Gli attacchi informatici si fanno sempre più pericolosi ed efficaci e le imprese, di fronte a una situazione complessa e di difficile gestione, hanno deciso di affidarsi a compagnie di cyber insurance per proteggersi dagli impatti finanziari.
Con la crescita elevata della domanda, il settore è diventato altamente volatile: i premi sono aumentati negli ultimi tre anni, ci sono più regole su ciò che è coperto o meno e le compagnie assicurative richiedono degli standard minimi di sicurezza per le aziende che vogliono essere assicurate.

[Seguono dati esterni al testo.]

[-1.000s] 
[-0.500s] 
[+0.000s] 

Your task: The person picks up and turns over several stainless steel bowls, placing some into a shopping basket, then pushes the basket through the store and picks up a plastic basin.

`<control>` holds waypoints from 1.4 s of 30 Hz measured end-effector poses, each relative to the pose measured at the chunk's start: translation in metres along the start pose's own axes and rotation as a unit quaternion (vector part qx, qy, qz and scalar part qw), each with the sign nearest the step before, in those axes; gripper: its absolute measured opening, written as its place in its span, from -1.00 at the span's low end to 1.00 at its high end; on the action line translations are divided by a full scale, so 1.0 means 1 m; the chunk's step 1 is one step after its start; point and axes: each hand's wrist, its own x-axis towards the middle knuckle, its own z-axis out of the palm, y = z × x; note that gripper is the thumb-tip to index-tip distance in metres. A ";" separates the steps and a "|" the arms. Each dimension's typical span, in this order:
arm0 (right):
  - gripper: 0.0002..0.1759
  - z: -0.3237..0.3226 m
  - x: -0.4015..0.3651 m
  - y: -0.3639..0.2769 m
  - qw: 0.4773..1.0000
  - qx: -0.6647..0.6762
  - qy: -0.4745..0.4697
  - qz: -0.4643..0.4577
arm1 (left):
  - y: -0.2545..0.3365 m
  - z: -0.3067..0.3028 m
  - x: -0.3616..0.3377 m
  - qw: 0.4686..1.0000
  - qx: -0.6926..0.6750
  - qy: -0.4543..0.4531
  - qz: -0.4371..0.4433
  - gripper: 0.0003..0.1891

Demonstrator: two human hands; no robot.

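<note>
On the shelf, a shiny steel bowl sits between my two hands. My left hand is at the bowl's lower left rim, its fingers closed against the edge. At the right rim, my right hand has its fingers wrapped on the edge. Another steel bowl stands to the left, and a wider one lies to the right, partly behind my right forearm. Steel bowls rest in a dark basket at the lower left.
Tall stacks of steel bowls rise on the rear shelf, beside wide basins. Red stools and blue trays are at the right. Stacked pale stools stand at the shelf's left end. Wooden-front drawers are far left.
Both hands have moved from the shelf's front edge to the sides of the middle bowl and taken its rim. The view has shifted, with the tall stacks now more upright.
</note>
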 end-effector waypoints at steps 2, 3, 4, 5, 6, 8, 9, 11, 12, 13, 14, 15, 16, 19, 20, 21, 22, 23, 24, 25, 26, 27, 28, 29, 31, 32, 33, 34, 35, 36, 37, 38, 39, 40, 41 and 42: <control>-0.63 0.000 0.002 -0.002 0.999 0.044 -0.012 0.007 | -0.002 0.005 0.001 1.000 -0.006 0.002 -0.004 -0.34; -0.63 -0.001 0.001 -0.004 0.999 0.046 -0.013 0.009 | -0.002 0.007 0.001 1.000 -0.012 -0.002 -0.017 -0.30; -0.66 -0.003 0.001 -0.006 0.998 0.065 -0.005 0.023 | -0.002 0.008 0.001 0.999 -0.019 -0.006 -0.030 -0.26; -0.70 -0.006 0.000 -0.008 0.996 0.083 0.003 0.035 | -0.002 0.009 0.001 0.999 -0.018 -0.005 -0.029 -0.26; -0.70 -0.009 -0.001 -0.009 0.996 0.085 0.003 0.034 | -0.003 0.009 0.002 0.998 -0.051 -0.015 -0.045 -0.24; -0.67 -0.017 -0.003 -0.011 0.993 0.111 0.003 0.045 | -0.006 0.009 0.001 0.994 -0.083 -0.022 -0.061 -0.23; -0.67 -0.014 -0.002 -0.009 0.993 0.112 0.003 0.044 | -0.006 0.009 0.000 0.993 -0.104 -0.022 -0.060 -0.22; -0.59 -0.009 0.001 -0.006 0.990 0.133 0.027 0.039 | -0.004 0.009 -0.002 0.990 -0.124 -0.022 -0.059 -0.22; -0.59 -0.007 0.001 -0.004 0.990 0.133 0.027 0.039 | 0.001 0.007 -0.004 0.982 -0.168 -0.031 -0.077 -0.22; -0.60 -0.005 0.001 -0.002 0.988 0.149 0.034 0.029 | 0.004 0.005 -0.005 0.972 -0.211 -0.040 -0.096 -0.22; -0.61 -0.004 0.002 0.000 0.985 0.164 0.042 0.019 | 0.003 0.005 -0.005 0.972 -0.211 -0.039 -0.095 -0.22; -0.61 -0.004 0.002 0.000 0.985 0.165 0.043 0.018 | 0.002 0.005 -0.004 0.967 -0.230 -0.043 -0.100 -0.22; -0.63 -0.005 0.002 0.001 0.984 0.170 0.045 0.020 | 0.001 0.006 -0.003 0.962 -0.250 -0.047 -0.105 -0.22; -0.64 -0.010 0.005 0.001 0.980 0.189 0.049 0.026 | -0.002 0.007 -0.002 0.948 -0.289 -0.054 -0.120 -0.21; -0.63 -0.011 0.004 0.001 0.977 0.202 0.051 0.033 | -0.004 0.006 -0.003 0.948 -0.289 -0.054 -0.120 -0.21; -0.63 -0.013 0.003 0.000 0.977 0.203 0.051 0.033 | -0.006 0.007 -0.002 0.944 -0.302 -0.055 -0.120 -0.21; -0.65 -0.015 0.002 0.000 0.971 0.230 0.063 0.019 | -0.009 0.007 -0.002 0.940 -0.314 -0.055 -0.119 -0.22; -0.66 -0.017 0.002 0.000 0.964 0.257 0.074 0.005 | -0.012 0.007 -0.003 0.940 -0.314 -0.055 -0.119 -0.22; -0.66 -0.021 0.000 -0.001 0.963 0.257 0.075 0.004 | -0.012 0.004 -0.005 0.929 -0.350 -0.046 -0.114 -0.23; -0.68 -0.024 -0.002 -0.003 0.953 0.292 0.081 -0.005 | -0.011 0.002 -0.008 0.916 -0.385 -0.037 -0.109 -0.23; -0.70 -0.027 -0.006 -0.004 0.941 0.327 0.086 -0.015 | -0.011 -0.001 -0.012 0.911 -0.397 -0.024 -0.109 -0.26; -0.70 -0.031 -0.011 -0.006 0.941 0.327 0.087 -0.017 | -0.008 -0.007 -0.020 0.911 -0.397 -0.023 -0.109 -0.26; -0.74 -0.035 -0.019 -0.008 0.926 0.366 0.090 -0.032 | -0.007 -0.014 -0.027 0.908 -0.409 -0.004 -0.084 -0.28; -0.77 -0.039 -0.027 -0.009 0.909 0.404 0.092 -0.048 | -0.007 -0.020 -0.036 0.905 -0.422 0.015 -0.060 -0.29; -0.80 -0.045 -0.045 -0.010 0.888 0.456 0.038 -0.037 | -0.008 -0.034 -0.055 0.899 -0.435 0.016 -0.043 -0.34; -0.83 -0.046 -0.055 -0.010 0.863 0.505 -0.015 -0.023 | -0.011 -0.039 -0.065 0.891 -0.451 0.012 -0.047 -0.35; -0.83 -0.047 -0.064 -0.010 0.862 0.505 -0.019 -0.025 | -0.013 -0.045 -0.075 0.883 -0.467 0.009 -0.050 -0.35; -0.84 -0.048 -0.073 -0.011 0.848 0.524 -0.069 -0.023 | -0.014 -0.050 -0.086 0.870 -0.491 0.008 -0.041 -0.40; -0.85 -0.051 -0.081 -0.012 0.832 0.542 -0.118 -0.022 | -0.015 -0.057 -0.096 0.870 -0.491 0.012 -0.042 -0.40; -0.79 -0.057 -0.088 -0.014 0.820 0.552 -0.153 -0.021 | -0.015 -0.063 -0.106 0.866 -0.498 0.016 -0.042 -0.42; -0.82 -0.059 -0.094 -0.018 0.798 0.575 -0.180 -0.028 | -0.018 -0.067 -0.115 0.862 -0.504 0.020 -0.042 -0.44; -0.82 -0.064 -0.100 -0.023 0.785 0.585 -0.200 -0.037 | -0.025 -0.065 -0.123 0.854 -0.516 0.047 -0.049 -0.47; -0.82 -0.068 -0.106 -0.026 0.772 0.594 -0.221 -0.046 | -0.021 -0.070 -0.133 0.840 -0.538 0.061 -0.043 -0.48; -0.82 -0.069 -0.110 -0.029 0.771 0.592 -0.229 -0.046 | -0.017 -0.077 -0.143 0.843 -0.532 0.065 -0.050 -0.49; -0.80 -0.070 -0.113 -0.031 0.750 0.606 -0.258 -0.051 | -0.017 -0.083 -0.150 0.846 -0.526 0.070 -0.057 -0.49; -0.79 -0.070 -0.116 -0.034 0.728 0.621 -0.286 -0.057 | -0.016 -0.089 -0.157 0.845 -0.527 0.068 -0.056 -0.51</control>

Edwin Weijdema, Field CTO & Lead Cybersecurity Technologist di Veeam, riporta che oggi tre organizzazioni su quattro hanno subito almeno un attacco ransomware nell'ultimo anno, e che una su quattro è stata attaccata più di quattro volte nello stesso periodo.
Non stupisce quindi che le organizzazioni si stanno rivolgendo alle cyber-assicurazioni per proteggere asset e finanze, facendo crescere il settore: Weijdema riporta che, da previsioni, il settore dovrebbe arrivare a 84.62 miliardi di dollari entro il 2030.
Le assicurazioni smettono di pagare i riscatti
Dopo aver sottoscritto un'assicurazione, le organizzazioni hanno cominciato a domandarsi se, in caso di attacco ransomware di successo, sarebbe meglio per loro pagare o non pagare il riscatto.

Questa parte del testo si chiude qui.